300px-Turner_Mohan_-_Origin_of_the_Orcs.


As the virtually first being in the Middle-Earth, Tom Bombadil was very well known to Valar including Melkor.
But we can read absolutely nothing about him in the whole Silmarillion.

It makes obvious that Bombadil was employed by Melkor, and was working full-time as his gardener in Utumno, and later in Angband.
The gardener, the selectioner, and the genetic engineer, even before they could knew all these words.
Bombie was very fond of his work.

The orcs were elves, modified for better performance as soldiers and workers.
Later this helped them to develop the Th/U-233 nuclear industry of Mordor, based on the local mona'zite deposits.

 

So, and what about Treebeard and Fimbrethil, you ask?

It was just one of the Bombadil's little jokes.

Originally, Fangorn and Fimbrethil were two different beings of same dioecious species, a loving pair male and a female.

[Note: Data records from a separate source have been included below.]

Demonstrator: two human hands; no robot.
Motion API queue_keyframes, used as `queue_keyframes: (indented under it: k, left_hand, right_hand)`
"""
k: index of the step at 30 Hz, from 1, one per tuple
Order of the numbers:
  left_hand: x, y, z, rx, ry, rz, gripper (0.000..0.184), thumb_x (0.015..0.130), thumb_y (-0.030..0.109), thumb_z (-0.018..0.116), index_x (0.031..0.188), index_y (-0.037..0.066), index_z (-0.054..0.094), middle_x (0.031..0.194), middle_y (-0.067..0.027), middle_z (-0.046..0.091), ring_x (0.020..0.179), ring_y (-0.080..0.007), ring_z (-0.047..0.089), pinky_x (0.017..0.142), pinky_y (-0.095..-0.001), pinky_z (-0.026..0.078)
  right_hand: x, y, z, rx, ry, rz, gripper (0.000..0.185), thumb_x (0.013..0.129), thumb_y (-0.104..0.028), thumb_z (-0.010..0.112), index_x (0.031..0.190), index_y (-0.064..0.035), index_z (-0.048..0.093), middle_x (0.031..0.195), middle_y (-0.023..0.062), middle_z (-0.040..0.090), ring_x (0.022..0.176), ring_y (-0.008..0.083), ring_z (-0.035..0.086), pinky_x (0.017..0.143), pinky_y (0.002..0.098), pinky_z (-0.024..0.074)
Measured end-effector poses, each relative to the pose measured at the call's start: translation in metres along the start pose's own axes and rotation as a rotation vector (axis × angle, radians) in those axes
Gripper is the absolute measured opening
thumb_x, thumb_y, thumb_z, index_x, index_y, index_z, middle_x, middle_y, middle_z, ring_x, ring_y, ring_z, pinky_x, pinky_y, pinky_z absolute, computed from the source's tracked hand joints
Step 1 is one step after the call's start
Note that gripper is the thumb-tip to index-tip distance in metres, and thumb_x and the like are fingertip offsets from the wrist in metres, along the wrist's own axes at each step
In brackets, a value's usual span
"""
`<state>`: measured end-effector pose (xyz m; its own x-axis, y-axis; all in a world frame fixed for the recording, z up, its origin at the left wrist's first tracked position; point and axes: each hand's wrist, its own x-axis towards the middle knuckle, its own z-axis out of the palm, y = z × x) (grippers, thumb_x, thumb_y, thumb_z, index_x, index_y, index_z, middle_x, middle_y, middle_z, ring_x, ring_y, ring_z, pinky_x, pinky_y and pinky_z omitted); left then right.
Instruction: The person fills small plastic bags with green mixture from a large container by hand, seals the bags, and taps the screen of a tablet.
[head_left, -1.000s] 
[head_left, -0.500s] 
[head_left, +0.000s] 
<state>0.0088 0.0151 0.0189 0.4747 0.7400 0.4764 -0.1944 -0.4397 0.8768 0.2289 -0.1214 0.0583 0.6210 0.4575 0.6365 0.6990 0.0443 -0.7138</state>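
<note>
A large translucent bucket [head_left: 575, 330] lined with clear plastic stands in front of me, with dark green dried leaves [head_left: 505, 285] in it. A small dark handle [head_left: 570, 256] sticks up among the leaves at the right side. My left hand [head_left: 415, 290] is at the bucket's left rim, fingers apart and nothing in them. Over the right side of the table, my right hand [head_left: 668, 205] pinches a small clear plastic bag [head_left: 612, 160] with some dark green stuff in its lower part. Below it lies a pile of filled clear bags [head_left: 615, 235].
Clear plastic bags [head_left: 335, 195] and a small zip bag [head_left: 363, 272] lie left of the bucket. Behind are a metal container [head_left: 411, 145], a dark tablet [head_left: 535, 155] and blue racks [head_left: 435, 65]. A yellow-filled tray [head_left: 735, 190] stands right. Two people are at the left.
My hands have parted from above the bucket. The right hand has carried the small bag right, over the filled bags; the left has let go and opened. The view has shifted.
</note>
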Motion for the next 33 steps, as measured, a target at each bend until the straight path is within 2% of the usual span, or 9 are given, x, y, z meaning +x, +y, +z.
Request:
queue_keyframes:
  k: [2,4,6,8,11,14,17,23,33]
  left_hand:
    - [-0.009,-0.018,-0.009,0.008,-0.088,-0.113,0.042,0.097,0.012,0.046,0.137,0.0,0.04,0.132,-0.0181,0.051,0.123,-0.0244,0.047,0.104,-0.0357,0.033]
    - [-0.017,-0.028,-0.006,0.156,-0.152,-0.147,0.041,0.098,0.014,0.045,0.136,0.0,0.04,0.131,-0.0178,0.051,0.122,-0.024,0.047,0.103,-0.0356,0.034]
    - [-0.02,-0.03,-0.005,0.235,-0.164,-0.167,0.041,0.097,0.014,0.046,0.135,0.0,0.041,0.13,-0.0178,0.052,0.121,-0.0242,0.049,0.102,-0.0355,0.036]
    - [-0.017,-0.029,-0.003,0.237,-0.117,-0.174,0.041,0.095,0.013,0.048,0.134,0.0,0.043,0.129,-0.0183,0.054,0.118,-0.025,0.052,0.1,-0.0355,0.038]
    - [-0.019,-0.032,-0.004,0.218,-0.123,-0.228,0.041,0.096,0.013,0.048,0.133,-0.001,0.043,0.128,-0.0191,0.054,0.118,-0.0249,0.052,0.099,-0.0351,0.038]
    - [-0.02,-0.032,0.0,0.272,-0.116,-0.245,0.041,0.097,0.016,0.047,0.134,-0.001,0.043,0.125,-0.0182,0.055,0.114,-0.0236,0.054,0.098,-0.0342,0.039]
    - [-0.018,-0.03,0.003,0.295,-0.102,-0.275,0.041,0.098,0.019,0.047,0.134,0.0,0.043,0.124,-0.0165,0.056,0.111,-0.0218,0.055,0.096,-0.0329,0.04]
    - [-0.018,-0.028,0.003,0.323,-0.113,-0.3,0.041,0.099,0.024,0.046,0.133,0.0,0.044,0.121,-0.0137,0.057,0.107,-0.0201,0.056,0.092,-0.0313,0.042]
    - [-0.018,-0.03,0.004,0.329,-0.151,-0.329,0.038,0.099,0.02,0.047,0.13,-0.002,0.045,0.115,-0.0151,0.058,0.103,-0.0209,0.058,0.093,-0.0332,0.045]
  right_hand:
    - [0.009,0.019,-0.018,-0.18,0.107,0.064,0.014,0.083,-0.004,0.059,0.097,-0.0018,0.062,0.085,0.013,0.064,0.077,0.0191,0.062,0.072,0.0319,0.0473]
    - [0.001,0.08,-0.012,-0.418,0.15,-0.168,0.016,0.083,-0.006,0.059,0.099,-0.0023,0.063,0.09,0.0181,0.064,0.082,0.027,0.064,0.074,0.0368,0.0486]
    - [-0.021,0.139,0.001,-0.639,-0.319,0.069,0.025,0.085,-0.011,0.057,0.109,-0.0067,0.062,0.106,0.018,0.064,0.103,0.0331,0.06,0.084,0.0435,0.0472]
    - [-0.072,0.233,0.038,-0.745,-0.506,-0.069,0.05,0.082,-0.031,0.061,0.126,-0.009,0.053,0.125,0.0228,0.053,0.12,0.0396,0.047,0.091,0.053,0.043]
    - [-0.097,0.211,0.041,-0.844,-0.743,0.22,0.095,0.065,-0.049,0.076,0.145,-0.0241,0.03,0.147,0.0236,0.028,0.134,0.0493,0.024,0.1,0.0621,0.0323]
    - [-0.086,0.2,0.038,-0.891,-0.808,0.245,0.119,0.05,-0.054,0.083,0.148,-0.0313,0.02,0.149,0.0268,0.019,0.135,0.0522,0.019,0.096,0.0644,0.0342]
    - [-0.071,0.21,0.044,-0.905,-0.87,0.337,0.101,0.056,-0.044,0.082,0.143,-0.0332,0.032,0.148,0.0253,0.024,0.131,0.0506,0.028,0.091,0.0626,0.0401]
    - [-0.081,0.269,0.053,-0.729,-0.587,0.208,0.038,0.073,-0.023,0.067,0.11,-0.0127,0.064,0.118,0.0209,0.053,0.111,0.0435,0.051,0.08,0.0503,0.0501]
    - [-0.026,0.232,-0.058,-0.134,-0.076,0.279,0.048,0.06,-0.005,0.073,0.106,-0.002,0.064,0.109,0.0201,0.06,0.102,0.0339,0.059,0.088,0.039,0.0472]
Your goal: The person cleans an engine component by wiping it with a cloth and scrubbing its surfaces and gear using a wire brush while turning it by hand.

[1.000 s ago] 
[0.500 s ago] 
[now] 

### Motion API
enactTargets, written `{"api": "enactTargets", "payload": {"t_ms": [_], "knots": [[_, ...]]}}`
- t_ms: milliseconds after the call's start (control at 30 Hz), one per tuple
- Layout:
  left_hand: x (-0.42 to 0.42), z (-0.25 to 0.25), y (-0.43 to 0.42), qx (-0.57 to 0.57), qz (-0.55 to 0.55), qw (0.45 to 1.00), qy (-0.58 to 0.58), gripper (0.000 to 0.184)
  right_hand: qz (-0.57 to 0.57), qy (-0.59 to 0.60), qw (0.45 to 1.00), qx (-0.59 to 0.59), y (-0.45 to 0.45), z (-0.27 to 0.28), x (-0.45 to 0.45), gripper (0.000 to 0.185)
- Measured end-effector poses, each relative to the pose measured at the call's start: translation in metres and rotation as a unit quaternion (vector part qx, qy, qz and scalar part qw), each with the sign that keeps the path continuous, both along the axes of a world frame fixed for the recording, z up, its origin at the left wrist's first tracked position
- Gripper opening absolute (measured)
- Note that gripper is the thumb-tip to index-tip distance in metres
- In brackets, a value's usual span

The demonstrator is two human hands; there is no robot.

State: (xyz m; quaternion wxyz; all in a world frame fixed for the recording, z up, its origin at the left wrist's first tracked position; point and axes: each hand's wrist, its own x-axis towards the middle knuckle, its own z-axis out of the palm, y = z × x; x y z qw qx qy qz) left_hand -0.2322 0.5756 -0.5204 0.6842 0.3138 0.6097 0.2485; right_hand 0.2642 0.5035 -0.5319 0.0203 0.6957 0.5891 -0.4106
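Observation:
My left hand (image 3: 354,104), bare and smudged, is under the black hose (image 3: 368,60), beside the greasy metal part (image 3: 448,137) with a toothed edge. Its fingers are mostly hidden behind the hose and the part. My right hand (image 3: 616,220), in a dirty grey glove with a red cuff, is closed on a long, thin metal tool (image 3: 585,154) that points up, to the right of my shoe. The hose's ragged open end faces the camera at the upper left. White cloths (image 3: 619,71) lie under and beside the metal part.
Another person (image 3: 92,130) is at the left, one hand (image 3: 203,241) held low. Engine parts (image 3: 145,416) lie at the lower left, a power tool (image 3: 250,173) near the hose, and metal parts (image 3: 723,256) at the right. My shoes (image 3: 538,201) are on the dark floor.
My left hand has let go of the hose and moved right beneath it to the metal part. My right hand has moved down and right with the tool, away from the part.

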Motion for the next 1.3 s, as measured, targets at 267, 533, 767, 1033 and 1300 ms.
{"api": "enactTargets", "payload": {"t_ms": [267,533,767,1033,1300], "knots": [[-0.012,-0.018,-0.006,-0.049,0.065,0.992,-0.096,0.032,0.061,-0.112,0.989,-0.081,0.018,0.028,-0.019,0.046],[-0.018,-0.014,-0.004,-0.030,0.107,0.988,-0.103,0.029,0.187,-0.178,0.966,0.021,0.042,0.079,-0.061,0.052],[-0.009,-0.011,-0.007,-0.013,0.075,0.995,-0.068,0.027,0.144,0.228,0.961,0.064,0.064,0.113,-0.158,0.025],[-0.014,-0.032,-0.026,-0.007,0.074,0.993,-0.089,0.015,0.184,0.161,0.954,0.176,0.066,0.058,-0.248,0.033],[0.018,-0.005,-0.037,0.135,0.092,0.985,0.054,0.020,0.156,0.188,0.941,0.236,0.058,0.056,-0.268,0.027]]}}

But Goldberry was so much touched by their romantic love, that Bombadil decided to make a gift for her, and merged them into a single specimen of new monoecious species, to let them stay together forever.

That's how Treebeard was born.

Btw, weren't you wondering, how did he know so quickly, that the hobbits are captured in the Barrow-downs?
He just received a signal from his Barrow-downs alarm system, that somebody trespassed the dungeon perimeter, and moved there to see what's happening.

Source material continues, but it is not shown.